- Born: 12 November 1889 Cochabamba, Bolivia
- Died: 14 February 1973 (aged 83) Cochabamba, Bolivia
- Awards: Mary Soper Pope Memorial Award (1950)
- Scientific career
- Fields: Botany
- Author abbrev. (botany): Cárdenas

= Martín Cárdenas (botanist) =

Bolivian botanist (1899–1973)

Martín Cárdenas Hermosa (12 November 1889 – 14 February 1973) was a Bolivian botanist. Cárdenas is considered one of the most important botanists in Bolivia's history.
He is responsible for recording some 6,500 species of plants in his native country.

==Biography==
In 1918, he graduated as a Bachelor in Biological Sciences and Letters and secured a scholarship to continue his studies at the Instituto Normal Superior in La Paz, where he specialized in Biology and Chemistry. He graduated in 1922. On his vacations in Cochabamba he went for long walks by gathering plants, of which he soon recorded their characteristics in books and journals at the Municipal Library of La Paz. At that time, Cardenas had met Swedish botanist Erik Asplund, who had also shown a keen interest in studying the plants in Bolivia. Asplund played an important role in enhancing his knowledge of botany and was an early mentor for him.
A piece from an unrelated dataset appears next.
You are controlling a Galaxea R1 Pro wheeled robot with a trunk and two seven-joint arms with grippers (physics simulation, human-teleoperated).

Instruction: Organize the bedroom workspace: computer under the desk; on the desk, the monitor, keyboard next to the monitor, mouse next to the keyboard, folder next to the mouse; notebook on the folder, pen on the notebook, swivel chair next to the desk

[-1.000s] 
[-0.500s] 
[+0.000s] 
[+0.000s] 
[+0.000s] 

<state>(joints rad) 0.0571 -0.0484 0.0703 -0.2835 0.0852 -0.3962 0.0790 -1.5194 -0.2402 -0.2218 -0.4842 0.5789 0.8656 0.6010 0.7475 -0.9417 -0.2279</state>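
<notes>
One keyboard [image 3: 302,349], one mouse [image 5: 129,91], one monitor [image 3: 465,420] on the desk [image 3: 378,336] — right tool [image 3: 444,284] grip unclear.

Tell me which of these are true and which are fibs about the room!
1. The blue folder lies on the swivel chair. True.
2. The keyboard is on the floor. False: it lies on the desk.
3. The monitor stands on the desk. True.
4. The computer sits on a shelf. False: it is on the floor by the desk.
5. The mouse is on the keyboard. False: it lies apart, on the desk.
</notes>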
By May 1922, Cárdenas was already professor in the Special Natural Sciences and Chemistry, being an auxiliary senior instructor and later obtained a title at the Instituto Normal Superior de La Paz.

In his career, over a 40 or 50-year period, Cárdenas classified 6,500 species of the flora of Bolivia, and described 180 new species and 16 varieties of cactus. He also registered 26 types of Solanum tuberosum with six varieties.

In 1951, he was awarded the Mary Soper Pope Memorial Award in botany.